Not all legal teams can demonstrate a similarly close nexus between omitted ESI metadata and their case in chief, of course. However, it may be sufficient to request authenticating information (or a native file production) for one or more important pieces of evidence. This approach may reveal somewhat more about a party’s litigation strategy than they might like, but it’s also a safer approach than building a case around a document that’s ultimately inadmissible as substantive evidence.
3. Demonstrate Disparity Between Litigants’ Discovery Document Collections
One final argument for a litigant dissatisfied with a hardcopy production of formerly digital materials is that of fairness and equity. A party is not required to provide an opponent with the same access to discovery materials they themselves have, but the materials must be produced in the “form or forms in which it is ordinarily maintained or in a reasonably usable form or forms.” Fed.R.Civ.P. 34(b)(2)(e)(ii). Comparing paper printouts of electronic documents, whose functionality includes stapling and collating, to original electronic files that can be indexed in situ or imported into a unified search and review platform for issue coding and deeper analysis certainly suggests that one side is holding back significant functionality from the other.
Fairness, too, can be measured by the steps that a producing party takes to generate the discovery materials that are turned over to the requesting party.
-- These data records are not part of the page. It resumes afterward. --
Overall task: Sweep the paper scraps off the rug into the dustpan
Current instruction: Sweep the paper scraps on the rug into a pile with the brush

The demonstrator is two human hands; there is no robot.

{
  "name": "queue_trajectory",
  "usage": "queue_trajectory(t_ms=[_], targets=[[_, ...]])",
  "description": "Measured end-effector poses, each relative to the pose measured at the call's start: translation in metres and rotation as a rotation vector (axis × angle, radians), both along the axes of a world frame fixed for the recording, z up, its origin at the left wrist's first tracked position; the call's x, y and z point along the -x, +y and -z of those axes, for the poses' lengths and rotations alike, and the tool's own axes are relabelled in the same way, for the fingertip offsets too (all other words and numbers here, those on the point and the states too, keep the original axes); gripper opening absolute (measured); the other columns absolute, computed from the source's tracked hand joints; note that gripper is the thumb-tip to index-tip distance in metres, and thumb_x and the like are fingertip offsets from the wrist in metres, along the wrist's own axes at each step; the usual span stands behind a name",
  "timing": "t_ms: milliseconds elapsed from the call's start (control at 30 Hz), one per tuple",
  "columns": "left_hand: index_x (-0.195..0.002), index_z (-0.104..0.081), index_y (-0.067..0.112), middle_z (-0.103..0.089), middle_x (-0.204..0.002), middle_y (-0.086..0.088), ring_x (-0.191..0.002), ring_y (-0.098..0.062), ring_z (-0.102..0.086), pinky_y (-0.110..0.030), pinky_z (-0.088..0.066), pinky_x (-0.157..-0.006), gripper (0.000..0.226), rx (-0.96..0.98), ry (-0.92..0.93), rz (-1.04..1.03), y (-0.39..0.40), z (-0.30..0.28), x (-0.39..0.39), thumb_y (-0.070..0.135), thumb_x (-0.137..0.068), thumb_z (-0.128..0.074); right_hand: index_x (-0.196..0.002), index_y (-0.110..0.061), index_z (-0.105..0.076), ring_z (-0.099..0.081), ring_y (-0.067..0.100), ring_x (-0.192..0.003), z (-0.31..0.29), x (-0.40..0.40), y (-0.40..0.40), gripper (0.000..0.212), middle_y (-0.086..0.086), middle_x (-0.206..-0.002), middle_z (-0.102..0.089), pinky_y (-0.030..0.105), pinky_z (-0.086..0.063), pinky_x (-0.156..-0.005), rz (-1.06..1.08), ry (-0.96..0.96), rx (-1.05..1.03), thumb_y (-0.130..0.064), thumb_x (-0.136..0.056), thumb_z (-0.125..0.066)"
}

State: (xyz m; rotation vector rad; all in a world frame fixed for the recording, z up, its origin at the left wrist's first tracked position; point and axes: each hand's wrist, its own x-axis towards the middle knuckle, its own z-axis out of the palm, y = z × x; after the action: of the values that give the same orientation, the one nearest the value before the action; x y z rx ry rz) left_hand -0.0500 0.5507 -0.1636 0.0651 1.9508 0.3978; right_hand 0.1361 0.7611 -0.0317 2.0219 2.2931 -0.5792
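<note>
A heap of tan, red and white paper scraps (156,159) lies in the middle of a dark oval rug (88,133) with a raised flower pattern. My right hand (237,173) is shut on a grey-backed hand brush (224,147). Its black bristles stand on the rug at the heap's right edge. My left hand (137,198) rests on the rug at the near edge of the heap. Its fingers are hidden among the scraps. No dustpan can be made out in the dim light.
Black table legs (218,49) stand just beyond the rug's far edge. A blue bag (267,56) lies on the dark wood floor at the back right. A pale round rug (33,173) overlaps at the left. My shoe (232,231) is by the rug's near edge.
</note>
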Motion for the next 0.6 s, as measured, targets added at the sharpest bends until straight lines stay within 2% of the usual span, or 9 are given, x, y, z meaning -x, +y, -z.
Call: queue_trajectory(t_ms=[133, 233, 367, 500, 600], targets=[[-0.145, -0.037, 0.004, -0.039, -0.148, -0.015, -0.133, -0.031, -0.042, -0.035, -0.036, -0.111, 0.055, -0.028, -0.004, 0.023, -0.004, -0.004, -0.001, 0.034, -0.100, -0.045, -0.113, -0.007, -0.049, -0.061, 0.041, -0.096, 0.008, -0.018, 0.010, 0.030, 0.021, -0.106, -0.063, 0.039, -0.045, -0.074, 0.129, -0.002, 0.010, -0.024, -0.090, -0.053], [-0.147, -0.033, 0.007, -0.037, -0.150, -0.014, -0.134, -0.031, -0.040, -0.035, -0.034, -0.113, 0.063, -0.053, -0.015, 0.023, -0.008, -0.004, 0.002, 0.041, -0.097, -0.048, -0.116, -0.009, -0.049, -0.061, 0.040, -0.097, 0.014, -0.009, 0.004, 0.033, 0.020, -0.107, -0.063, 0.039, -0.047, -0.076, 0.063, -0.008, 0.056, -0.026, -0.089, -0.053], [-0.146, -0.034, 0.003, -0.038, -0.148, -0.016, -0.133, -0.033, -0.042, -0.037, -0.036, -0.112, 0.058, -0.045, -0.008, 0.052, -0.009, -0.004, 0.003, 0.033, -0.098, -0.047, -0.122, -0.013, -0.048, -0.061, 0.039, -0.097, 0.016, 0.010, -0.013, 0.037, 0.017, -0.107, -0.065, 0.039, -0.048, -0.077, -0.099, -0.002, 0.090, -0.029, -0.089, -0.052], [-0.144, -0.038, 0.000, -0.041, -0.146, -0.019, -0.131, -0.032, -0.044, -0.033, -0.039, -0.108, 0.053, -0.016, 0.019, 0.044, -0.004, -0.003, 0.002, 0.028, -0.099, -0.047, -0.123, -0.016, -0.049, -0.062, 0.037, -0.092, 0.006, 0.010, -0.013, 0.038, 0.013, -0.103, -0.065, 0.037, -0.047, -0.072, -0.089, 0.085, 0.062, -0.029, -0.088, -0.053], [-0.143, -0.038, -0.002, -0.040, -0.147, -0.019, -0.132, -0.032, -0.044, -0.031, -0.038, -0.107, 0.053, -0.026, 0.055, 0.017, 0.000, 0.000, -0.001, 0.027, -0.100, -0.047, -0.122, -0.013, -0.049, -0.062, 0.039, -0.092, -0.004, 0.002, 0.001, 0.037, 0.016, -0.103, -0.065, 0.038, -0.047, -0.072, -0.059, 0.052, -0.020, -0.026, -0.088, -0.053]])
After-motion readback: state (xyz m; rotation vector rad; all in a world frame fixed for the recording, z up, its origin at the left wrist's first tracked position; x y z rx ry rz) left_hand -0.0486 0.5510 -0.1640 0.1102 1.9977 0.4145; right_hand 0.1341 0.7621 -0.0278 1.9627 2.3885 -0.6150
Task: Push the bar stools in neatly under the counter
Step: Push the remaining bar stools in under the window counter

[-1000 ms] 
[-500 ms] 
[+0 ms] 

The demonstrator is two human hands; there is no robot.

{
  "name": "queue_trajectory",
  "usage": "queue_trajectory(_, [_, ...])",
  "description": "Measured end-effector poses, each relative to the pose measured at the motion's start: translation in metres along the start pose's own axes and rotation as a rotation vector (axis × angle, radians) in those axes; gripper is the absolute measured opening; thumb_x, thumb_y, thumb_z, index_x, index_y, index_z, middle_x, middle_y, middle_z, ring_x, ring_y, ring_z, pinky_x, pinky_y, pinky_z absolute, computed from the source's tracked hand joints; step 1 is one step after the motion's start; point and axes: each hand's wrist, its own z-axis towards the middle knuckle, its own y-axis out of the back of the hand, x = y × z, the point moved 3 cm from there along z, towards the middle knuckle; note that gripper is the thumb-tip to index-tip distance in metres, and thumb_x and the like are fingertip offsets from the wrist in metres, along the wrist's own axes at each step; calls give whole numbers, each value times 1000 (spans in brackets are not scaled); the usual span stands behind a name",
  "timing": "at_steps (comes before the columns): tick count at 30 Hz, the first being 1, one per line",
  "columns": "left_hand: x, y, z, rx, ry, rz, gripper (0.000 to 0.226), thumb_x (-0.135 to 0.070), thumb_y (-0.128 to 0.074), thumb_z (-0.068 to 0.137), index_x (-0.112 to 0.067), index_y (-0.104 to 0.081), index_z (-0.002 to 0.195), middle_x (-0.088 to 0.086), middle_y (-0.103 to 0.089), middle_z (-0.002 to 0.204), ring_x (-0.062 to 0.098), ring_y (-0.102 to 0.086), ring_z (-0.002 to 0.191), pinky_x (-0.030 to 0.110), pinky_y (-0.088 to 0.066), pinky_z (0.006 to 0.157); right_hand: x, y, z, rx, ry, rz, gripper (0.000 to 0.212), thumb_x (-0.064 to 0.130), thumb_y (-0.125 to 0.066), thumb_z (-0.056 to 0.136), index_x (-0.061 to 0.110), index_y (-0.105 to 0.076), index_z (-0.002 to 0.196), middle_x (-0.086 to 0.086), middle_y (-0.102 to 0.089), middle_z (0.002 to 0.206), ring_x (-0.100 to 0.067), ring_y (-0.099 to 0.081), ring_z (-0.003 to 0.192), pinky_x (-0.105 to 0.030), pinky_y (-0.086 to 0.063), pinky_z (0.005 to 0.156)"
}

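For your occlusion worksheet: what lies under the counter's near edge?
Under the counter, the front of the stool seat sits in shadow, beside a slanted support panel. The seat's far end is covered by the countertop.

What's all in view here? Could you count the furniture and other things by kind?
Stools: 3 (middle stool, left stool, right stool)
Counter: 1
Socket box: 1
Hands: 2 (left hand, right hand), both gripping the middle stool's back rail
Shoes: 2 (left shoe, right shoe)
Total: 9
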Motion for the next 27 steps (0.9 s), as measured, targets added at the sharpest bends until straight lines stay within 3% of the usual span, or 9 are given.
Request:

In Graceland College Center, the court was clearly dissatisfied with the way that the producing party first rendered native file original documents to PDF and then to paper printout—each time shedding more of the useful and informative formatting and utility found in the native originals. Even before the Court quoted the 2006 Advisory Committee Notes to Fed.R.Civ.P. 34, “[An] “option to produce in a reasonably usable form does not mean that a responding party is free to convert electronically stored information from the form in which it is ordinarily maintained to a different form that makes it more difficult or burdensome for the requesting party to use the information efficiently in the litigation,” it was apparent that the Court believed some remedial action would be appropriate.
Litigation continues to move out of the era when it may have been appropriate to produce electronically stored information as paper printouts. Questions about document authenticity, not to mention better understanding of how to leverage document-associated metadata, have left fewer and fewer lawyers willing to accept e-mail messages and other electronic documents in this format. Litigants choosing to produce ESI in hardcopy format should be prepared to provide more complete electronic copies of their production, even when it isn’t initially requested by opposing counsel, and even in light of Rule 34 limits on a producing party’s obligations to turn over ESI in more than one format.